▶ EXERCISE BRIEF
Would you return the listing exactly as written, apart from its pictures?
★ ★ ★
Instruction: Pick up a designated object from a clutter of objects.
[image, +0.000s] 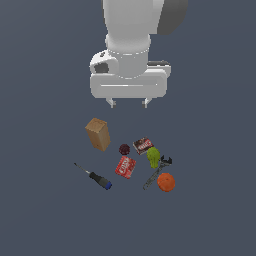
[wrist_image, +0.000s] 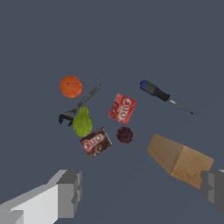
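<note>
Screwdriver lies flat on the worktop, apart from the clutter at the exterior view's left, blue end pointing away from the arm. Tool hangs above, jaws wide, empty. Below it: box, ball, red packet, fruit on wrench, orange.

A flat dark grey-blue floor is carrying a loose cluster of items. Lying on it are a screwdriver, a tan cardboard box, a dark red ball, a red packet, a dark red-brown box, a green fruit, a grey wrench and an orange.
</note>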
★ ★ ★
▶ EXERCISE RESPONSE
Instruction: Pick up a designated object from a clutter of objects.
[image, +0.000s] 
[wrist_image, +0.000s] 
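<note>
Screwdriver lies flat on the worktop, apart from the clutter at the exterior view's left, blue end pointing away from the arm. Tool hangs above, jaws wide, empty. Below it: box, ball, red packet, fruit on wrench, orange.

A flat dark grey-blue floor is carrying a loose cluster of items. Lying on it are a screwdriver, a tan cardboard box, a dark red ball, a red packet, a dark red-brown box, a green fruit, a grey wrench and an orange.
</note>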

The answer to this exercise is complete.